Exactly as written, print out each entry in the data, with no pictures.
"""
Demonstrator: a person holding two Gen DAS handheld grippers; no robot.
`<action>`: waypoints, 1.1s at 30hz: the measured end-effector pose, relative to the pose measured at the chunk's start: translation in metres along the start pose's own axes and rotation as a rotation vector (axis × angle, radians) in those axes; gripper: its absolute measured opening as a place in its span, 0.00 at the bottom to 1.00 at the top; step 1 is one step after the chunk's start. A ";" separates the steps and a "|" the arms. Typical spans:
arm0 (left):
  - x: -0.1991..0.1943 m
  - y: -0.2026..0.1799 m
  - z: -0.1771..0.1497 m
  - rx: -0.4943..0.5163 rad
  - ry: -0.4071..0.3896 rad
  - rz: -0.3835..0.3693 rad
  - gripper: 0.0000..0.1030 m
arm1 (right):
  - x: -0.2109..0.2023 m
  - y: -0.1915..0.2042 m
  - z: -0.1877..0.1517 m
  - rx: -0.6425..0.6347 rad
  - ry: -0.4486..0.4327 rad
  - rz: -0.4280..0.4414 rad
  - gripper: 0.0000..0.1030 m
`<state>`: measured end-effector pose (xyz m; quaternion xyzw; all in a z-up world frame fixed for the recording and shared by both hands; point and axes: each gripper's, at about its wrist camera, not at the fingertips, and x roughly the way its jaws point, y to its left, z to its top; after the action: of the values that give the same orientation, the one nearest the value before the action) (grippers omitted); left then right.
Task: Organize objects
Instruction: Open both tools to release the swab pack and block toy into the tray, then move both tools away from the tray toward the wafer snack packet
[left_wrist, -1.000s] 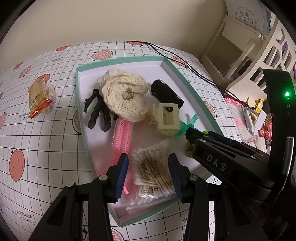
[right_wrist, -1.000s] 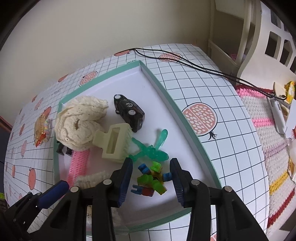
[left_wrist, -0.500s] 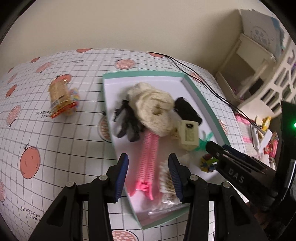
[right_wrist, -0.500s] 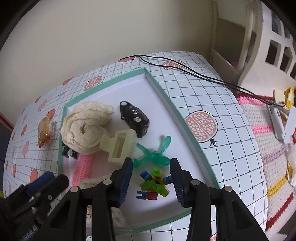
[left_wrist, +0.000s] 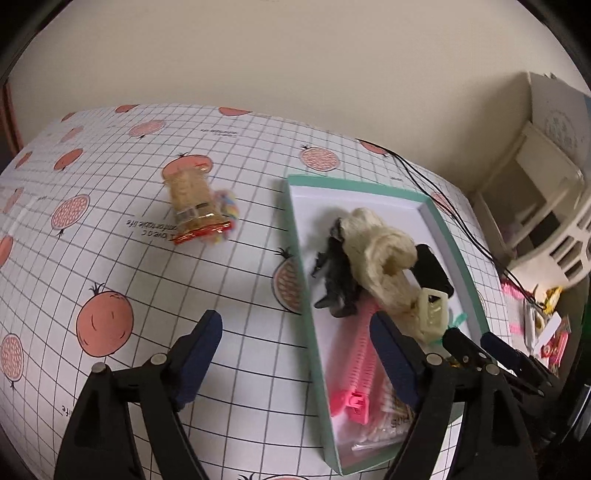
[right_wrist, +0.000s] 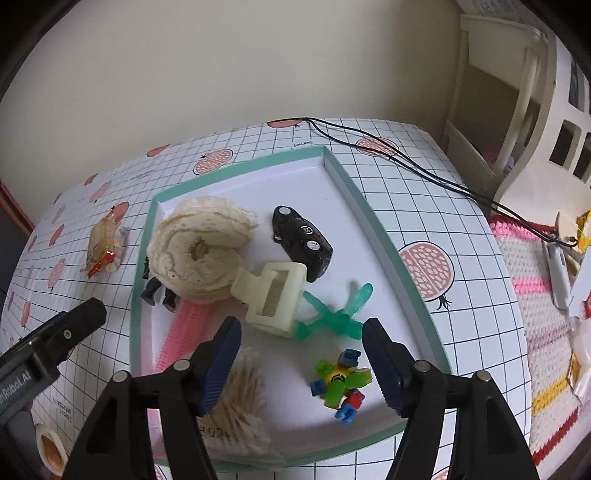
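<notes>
Far left on the tablecloth lies the snack packet (left_wrist: 197, 205), the last thing outside the tray (left_wrist: 300, 236). My left gripper (left_wrist: 295, 350), fingers spread and empty, must reach it next. My right gripper (right_wrist: 301, 363) hangs released over the tray's near end.

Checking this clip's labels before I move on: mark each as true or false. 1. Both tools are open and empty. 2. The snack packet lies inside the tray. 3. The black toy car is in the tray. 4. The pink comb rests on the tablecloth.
1. True: the left tool and right tool both gape, holding nothing.
2. False: the clear orange-edged snack packet lies on the grid-patterned tablecloth, outside the green-rimmed white tray.
3. True: the black toy car sits in the tray.
4. False: the pink toothed comb lies in the tray.
</notes>
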<state>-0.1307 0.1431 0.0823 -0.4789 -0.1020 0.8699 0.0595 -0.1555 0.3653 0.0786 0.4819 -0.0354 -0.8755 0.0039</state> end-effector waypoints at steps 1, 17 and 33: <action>0.001 0.002 0.000 -0.005 0.000 0.005 0.81 | 0.000 0.000 0.000 -0.001 -0.001 0.000 0.72; 0.003 0.021 0.002 -0.062 -0.012 0.058 1.00 | 0.001 0.013 0.000 -0.020 -0.024 0.031 1.00; -0.002 0.038 0.008 -0.103 -0.035 0.024 1.00 | -0.001 0.026 0.004 -0.030 -0.049 0.005 1.00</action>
<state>-0.1368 0.1042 0.0797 -0.4674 -0.1419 0.8723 0.0227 -0.1588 0.3398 0.0829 0.4600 -0.0233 -0.8875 0.0124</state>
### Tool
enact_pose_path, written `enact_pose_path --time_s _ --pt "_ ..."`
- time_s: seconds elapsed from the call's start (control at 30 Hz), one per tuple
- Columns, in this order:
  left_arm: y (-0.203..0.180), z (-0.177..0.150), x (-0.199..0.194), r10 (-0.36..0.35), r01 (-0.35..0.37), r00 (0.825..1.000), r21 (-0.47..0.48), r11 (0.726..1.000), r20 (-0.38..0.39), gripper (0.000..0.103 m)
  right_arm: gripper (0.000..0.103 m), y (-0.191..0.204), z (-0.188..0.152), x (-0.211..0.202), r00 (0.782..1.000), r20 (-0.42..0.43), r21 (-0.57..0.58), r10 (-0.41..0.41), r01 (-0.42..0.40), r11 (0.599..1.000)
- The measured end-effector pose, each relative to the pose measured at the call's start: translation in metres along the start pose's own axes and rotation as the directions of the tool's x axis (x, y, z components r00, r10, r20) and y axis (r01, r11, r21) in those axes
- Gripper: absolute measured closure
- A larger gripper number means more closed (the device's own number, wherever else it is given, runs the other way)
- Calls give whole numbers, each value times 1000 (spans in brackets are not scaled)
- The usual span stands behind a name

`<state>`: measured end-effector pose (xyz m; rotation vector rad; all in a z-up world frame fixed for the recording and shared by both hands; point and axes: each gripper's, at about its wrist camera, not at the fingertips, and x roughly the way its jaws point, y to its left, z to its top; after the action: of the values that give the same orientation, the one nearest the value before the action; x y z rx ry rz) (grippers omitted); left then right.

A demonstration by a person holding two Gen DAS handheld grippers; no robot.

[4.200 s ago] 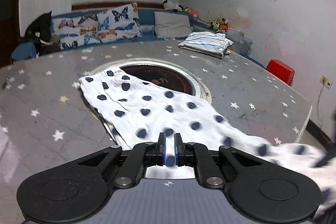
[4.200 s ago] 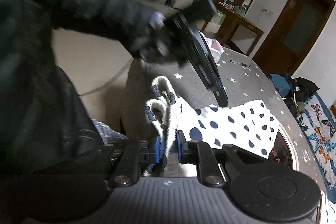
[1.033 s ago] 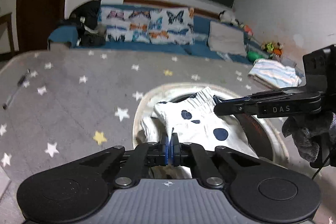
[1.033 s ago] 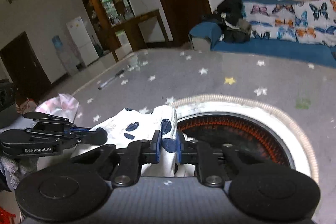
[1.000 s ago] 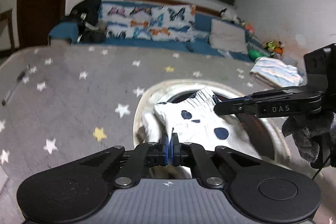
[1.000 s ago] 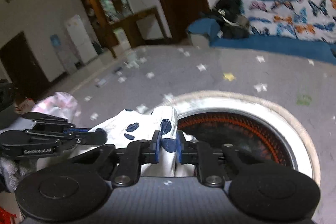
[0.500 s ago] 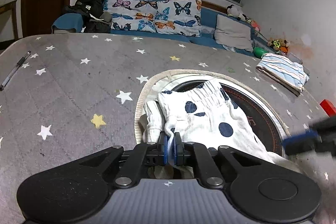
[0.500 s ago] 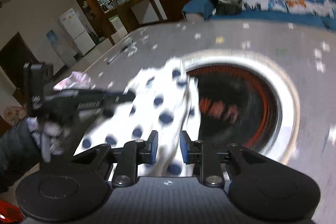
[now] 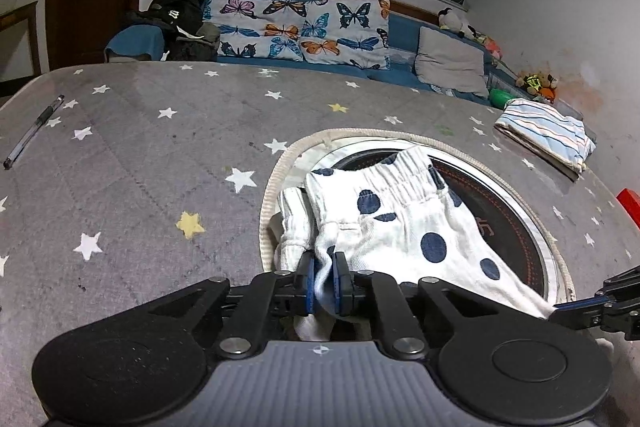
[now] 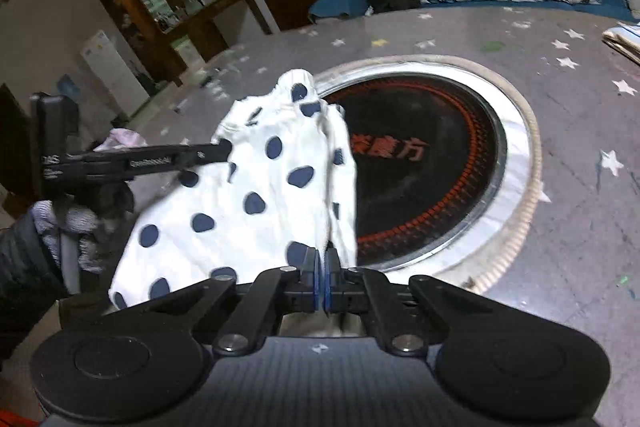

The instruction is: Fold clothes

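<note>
Ur left tongs (image 9: 323, 281) opening, spotty pants (image 9: 400, 223) cloth btwn pads. Right tongs (image 10: 322, 277) pinch pants hem. Let go too soon: fold flops onto hot-plate ring (image 10: 520, 147) ahead.

White shorts (image 9: 404, 223) with navy dots — grey tablecloth (image 9: 160, 147) with white, yellow stars.
</note>
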<state>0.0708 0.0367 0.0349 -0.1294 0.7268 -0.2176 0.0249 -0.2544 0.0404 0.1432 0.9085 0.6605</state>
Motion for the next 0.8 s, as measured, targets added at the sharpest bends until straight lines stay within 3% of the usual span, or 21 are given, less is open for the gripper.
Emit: enact_pose_path --time_s 0.13,0.2,0.3,0.4,0.47,0.6,0.67,0.8 --pt "-6 4 -22 26 -27 998 16 1000 61 71 95 11 13 -11 996 82 -52 -29 33 998" --pt "-12 5 -35 28 -31 994 23 999 103 71 95 22 24 -10 994 107 -92 -3 13 996" --pt "-24 1 -48 -39 36 993 37 999 111 73 95 37 35 1 993 113 -148 33 -16 989" --pt "-35 -10 -46 -117 114 992 64 991 51 81 95 51 39 22 995 81 -189 55 -38 981" --pt "-37 -19 -40 -132 131 991 77 988 8 85 95 60 38 38 997 51 -223 66 -53 973" --pt "-33 -31 -28 -114 116 993 71 991 -29 92 95 65 32 58 1000 15 -310 -9 13 951" --pt "-28 -33 -25 -116 117 993 53 992 -32 94 97 56 28 63 997 2 -317 -71 68 946" --pt "-26 -33 -27 -118 119 993 40 992 -26 93 100 42 26 54 993 26 -301 -116 119 946"
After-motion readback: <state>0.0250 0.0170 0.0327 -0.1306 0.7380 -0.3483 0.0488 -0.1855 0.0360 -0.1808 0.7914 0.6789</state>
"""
» **Output below**:
Demonstrator: a person holding two Gen DAS handheld grippers; no robot.
`<action>`: waypoints, 1.1s at 30hz: the measured end-effector pose, relative to the pose measured at the chunk's start: translation in metres along the start pose's own axes and rotation as a rotation vector (axis × angle, radians) in those axes; gripper: its absolute measured opening as a place in its span, 0.00 at the bottom to 1.00 at the top; step 1 is one step after the chunk's start. A ";" separates the steps and a "|" the arms. Typical spans:
arm0 (left):
  - x: -0.1991..0.1943 m
  - y: -0.2026..0.1799 m
  - z: -0.1771..0.1497 m
  - rx: -0.4943..0.5163 rad
  - ry: -0.4071..0.3896 rad
  - rz: -0.3835..0.3693 rad
  - gripper: 0.0000..0.1030 m
arm1 (right):
  - x: -0.2109..0.2023 m
  - y: -0.1915..0.2042 m
  - z: -0.1877..0.1517 m
  - rx: -0.6425..0.6347 rad
  - ry: -0.4486..0.4327 rad
  - rz: -0.4280..0.4414 rad
  - gripper: 0.0000..0.1030 m
`<state>`: measured end-effector pose (xyz m; quaternion xyzw; all in a z-up world frame fixed for the recording and shared by both hands; point and axes: each gripper's, at about its wrist camera, not at the fingertips, and x roughly the way its jaws point, y to its left, z to its top; after the action: of the values that give the same orientation, the one nearest the value before the action) (grippers omitted); left then right.
Task: Organize objects
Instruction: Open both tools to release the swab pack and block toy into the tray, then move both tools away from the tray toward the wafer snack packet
[left_wrist, -1.000s] 
[right_wrist, -1.000s] 
[left_wrist, -0.500s] 
[right_wrist, -0.500s] 
[left_wrist, +0.000s] 
[right_wrist, +0.000s] 
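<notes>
Far left on the tablecloth lies the snack packet (left_wrist: 197, 205), the last thing outside the tray (left_wrist: 300, 236). My left gripper (left_wrist: 295, 350), fingers spread and empty, must reach it next. My right gripper (right_wrist: 301, 363) hangs released over the tray's near end.

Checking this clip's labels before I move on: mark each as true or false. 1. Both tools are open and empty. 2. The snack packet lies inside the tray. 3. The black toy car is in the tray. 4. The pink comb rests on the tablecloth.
1. True: the left tool and right tool both gape, holding nothing.
2. False: the clear orange-edged snack packet lies on the grid-patterned tablecloth, outside the green-rimmed white tray.
3. True: the black toy car sits in the tray.
4. False: the pink toothed comb lies in the tray.
</notes>
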<state>-0.1307 0.1431 0.0823 -0.4789 -0.1020 0.8699 0.0595 -0.1555 0.3653 0.0786 0.4819 -0.0354 -0.8755 0.0039</state> end-effector waypoints at steps 1, 17 and 33: <action>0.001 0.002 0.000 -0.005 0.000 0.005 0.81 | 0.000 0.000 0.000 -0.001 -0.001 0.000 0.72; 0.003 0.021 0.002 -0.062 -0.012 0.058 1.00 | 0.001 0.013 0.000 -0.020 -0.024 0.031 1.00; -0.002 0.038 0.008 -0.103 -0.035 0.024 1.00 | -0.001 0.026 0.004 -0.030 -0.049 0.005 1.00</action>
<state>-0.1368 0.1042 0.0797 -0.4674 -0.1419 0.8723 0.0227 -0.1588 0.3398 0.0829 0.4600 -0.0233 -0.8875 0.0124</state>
### Tool
enact_pose_path, written `enact_pose_path --time_s _ --pt "_ ..."`
- time_s: seconds elapsed from the call's start (control at 30 Hz), one per tuple
- Columns, in this order:
  left_arm: y (-0.203..0.180), z (-0.177..0.150), x (-0.199..0.194), r10 (-0.36..0.35), r01 (-0.35..0.37), r00 (0.825..1.000), r21 (-0.47..0.48), r11 (0.726..1.000), r20 (-0.38..0.39), gripper (0.000..0.103 m)
  right_arm: gripper (0.000..0.103 m), y (-0.191..0.204), z (-0.188..0.152), x (-0.211..0.202), r00 (0.782..1.000), r20 (-0.42..0.43), r21 (-0.57..0.58), r10 (-0.41..0.41), r01 (-0.42..0.40), r11 (0.599..1.000)
- The measured end-effector pose, each relative to the pose measured at the call's start: translation in metres along the start pose's own axes and rotation as the directions of the tool's x axis (x, y, z components r00, r10, r20) and y axis (r01, r11, r21) in those axes
- Gripper: absolute measured closure
- A larger gripper number means more closed (the device's own number, wherever else it is given, runs the other way)
- Calls give whole numbers, each value times 1000 (spans in brackets are not scaled)
- The usual span stands behind a name

`<state>`: measured end-effector pose (xyz m; rotation vector rad; all in a z-up world frame fixed for the recording and shared by both hands; point and axes: each gripper's, at about its wrist camera, not at the fingertips, and x roughly the way its jaws point, y to its left, z to its top; after the action: of the values that give the same orientation, the one nearest the value before the action; x y z rx ry rz) (grippers omitted); left then right.

A demonstration by a person holding two Gen DAS handheld grippers; no robot.

[4.200 s ago] 
[4.200 s ago] 
[1.033 s ago] 
[1.033 s ago] 
[1.000 s ago] 
[1.000 s ago] 
[0.500 s ago] 
[0.500 s ago] 
[now] 
[now] 

The instruction is: Fold clothes

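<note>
Ur left tongs (image 9: 323, 281) opening, spotty pants (image 9: 400, 223) cloth btwn pads. Right tongs (image 10: 322, 277) pinch pants hem. Let go too soon: fold flops onto hot-plate ring (image 10: 520, 147) ahead.

White shorts (image 9: 404, 223) with navy dots — grey tablecloth (image 9: 160, 147) with white, yellow stars.
</note>
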<state>0.0708 0.0367 0.0349 -0.1294 0.7268 -0.2176 0.0249 -0.2544 0.0404 0.1432 0.9085 0.6605</state>
Motion for the next 0.8 s, as measured, targets added at the sharpest bends until straight lines stay within 3% of the usual span, or 21 are given, less is open for the gripper.
Emit: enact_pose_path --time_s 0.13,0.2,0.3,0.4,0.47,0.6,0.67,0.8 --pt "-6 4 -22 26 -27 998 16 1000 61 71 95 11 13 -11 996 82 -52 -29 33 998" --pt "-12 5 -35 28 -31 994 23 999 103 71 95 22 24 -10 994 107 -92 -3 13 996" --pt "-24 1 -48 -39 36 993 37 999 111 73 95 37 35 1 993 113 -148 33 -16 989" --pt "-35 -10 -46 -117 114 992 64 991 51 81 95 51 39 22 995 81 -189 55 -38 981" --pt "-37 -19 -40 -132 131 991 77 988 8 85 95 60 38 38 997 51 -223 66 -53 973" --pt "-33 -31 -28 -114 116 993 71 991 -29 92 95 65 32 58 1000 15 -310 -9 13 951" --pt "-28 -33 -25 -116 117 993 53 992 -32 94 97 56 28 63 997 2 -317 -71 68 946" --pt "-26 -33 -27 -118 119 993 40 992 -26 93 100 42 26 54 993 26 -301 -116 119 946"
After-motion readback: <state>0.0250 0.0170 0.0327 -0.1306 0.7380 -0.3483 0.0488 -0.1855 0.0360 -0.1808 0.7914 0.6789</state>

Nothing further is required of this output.